In the Cragileith area, there are 67 species of fossilized invertebrates in 11 major groups. Only a small fraction of any population will end up being fossilized, and a smaller fraction still are available to be observed by people. The fossils that are found at Craigleith therefore represent a very small sample of the life forms that lived there in the distant past. However, they can help us reconstruct the ancient geography and climate of Southern Ontario as it existed in the Ordovician period, around 450 million years ago.
Around 360 to 450 million years ago, the Niagara Escarpment was the edge of a warm, shallow sea that covered part of modern day Southern Ontario. At that time, the North American continent was much further south, so that Ontario had a sub-tropical climate. The shallow sea occupied a depression now known as the Michigan Basin. Most of the fossilized creatures would have lived in the quiet muddy bottom of the inland sea or in shoals.

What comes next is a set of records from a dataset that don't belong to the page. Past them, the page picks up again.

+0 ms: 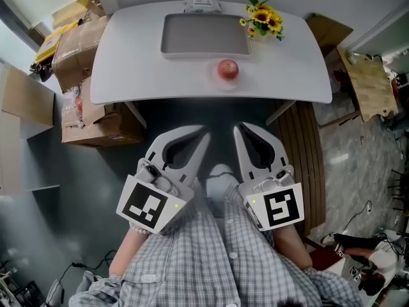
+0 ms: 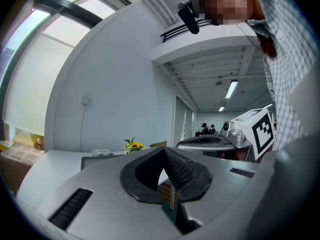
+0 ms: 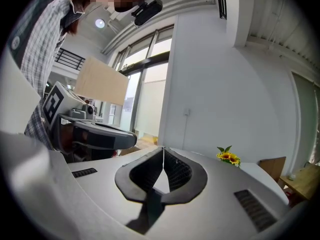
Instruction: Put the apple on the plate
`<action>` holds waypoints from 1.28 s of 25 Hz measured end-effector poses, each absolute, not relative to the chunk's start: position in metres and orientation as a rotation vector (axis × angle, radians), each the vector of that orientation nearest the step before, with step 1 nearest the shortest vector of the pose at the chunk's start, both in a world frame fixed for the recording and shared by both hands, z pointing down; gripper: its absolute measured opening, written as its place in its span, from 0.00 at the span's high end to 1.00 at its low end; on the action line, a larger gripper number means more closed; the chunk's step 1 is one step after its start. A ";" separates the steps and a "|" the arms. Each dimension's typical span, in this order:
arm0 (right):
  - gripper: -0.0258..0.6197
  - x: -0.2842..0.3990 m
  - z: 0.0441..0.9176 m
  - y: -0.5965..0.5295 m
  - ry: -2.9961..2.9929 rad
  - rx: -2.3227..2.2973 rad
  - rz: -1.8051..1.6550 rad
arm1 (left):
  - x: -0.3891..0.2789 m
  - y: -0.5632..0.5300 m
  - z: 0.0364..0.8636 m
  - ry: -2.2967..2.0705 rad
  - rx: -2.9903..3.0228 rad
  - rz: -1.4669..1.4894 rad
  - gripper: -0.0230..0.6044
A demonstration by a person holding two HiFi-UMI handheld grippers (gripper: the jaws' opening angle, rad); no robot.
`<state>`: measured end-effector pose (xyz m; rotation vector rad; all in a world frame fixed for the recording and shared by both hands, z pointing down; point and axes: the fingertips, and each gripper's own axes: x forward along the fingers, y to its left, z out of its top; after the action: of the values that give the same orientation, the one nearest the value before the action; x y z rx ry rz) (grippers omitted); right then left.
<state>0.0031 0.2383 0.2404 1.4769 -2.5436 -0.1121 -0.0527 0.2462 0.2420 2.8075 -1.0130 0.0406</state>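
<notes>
The red apple (image 1: pixel 228 70) sits on a pale round plate (image 1: pixel 216 82) near the middle of the near edge of the white desk (image 1: pixel 128 62). Just beyond it lies a grey tray (image 1: pixel 204 34), with a bunch of sunflowers (image 1: pixel 263 21) at the tray's far right corner. Both tools hang low, near the person's checked shirt (image 1: pixel 211 261) and well short of the desk. The left tool (image 1: pixel 203 133) has its jaws pressed together with nothing between them, and the right tool (image 1: pixel 238 128) is likewise closed and empty. Cardboard boxes (image 1: pixel 77 43) are stacked on the floor to the left of the desk
</notes>
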 end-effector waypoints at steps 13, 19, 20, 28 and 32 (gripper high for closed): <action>0.93 0.038 0.254 0.181 -2.525 1.503 -0.042 | -0.036 0.191 0.261 -1.030 2.755 0.082 0.95; 0.92 0.055 0.261 0.127 -2.544 1.448 -0.012 | -0.025 0.136 0.264 -1.099 2.722 0.063 0.95; 0.92 0.057 0.262 0.118 -2.549 1.430 -0.007 | -0.023 0.128 0.264 -1.112 2.710 0.065 0.95; 0.93 0.077 0.266 0.043 -2.614 1.305 0.039 | -0.010 0.066 0.277 -1.212 2.616 0.108 0.95; 0.92 0.090 0.276 0.014 -2.609 1.264 0.064 | -0.006 0.039 0.286 -1.270 2.553 0.128 0.95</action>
<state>0.0902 0.0141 0.2755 1.2636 -2.6092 0.0638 -0.0063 0.0387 0.2862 2.5532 -1.2696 0.1282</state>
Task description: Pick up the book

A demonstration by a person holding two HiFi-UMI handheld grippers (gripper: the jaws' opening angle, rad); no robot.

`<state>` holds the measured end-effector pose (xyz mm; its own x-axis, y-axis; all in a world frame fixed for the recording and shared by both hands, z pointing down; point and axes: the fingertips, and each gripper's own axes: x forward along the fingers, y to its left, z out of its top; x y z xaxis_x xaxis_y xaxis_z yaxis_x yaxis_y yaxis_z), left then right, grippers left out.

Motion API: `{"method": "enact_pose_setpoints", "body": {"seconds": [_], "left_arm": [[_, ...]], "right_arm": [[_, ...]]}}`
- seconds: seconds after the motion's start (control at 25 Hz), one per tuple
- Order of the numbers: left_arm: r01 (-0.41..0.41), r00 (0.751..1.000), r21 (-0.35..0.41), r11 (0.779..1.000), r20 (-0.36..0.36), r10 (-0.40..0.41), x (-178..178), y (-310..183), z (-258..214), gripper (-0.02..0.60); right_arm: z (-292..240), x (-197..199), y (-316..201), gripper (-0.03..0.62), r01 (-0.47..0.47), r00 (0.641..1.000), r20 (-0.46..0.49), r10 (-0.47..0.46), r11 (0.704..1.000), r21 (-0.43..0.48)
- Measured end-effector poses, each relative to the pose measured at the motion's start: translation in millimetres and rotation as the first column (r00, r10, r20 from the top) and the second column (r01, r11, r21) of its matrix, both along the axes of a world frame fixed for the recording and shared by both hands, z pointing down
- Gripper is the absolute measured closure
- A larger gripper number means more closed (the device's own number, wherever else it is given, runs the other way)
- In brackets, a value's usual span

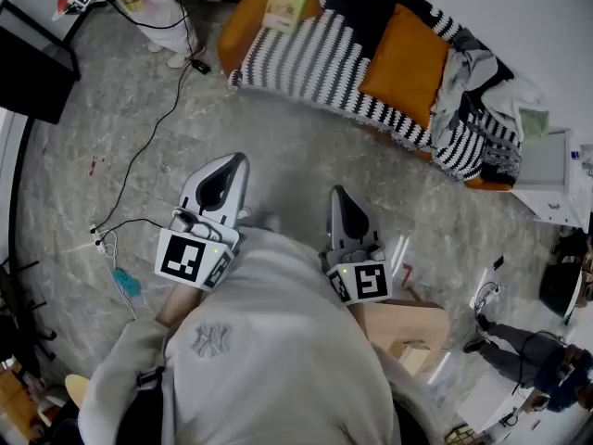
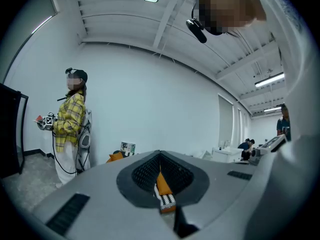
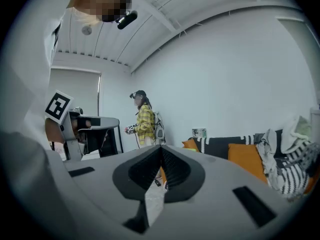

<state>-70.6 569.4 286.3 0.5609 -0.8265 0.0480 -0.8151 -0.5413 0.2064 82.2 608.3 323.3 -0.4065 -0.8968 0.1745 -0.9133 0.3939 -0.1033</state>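
We are holding left gripper (image 1: 233, 163) clenched, empty | right gripper (image 1: 339, 196) clenched, empty, both at lower centre | book (image 1: 285, 7) is resting at sofa (image 1: 243, 28) end, upper centre, well apart from both

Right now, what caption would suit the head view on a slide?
A person holds the left tongs and right tongs, both shut, facing an orange sofa where the book rests.

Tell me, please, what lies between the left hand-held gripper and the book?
Bare grey floor, then the striped throw just before the book, as the head view shows.
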Motion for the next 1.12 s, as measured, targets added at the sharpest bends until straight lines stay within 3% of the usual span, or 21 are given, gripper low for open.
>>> {"method": "enact_pose_setpoints", "body": {"seconds": [0.12, 0.4, 1.12], "left_arm": [[0.017, 1.0, 0.005, 1.0, -0.005, -0.017, -1.0, -1.8, -0.6, 0.571], [0.048, 0.999, -0.016, 0.999, 0.015, -0.048, -8.4, -28.0, 5.8, 0.571], [-0.042, 0.999, 0.007, 0.999, -0.023, 0.042, -38.5, -201.5, -3.0, 0.571]], "right_arm": [[9.6, 5.9, 2.7, 0.577, 0.033, 0.999, 0.002, -0.033, 0.999, -0.017], [20.4, 13.0, -18.9, 0.577, 0.017, 0.999, 0.042, -0.015, 0.998, -0.058], [7.1, -35.4, -186.2, 0.577, -0.049, 0.998, 0.03, 0.05, 0.998, -0.047]]}}
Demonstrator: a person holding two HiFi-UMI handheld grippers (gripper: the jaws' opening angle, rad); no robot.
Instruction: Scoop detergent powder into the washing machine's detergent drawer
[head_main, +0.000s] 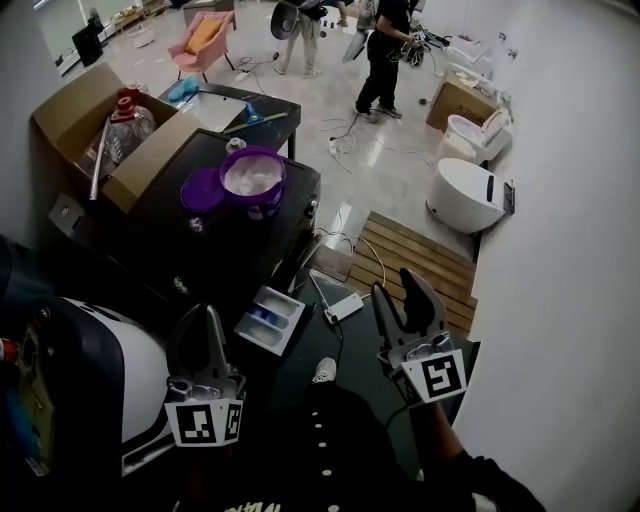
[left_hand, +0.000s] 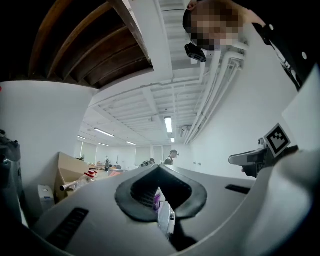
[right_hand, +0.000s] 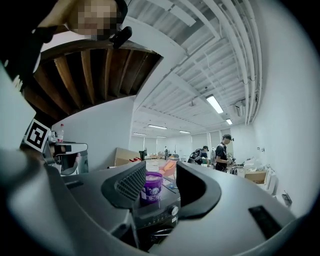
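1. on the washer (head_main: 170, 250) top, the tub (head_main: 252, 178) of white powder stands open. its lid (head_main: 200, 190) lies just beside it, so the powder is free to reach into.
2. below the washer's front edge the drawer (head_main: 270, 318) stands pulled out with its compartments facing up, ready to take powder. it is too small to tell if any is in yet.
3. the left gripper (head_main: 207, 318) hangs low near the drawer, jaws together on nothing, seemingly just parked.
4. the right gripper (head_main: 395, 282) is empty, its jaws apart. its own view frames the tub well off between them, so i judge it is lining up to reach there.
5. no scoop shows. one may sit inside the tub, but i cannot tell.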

The sandstones, shales, limestones, and dolostones that we see in Southern Ontario were originally deposited as sand and mud by rivers entering the shallow sea. As the continent slowly shifted to the North, the deposits hardened and were uplifted by geological forces to form the bedrock that still exists today.

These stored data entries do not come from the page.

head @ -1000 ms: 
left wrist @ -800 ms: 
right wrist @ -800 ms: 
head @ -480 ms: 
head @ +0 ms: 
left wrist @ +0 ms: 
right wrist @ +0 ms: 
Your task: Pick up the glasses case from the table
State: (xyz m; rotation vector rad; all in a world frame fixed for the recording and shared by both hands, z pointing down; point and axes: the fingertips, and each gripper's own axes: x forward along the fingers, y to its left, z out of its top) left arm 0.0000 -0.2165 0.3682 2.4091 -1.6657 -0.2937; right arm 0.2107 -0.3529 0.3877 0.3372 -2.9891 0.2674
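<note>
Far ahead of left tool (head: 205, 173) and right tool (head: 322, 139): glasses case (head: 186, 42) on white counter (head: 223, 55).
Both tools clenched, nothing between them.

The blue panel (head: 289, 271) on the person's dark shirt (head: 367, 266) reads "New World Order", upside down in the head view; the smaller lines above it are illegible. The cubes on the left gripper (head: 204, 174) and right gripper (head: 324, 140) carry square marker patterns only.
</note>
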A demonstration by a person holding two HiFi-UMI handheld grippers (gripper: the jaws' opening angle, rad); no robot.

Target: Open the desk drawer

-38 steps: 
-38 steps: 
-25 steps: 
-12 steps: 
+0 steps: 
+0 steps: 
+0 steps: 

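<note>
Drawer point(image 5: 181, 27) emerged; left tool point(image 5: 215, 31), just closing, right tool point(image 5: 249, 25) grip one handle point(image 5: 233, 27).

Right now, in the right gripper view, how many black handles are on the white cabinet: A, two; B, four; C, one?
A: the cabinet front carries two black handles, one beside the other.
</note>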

Fossils were formed when organisms in the ancient sea died and sank to the sea floor, where they became buried in sediment. The hardest parts of these organisms – the skeletons and shells – were preserved as fossils in the sedimentary rocks (fossilization of soft-bodied organisms can happen, but it is much more rare). The Michigan Basin provides us with an almost complete fossil record of the Cambrian, Ordovician, Silurian, and Devonian periods, covering an astonishing 210 million years.
Most of the bedrock along the Escarpment is covered by glacial deposits, soil and vegetation. However, there are some areas where the bedrock is exposed and you can find a remarkable number and variety of fossils. The exposed limestone and shale of the Craigleith area – including the shale beaches of Craigleith Provincial Park – is one of the best examples of this.
The fossils of Craigleith range from tiny filamentous worms to giant look-alike ancestors of modern squids. Some of the species, such as Lingula, still exist today, unchanged after 500 million years. Others are mysterious and have no living relatives and obscure ancestry. Some fossils, such as trilobites, are very abundant, while others are exceptionally rare.
Searching for fossils is a fun (and some would say, nerdy!) experience, but please either take a sketch or a photo of the fossils and leave them where they are so they can be enjoyed by other visitors.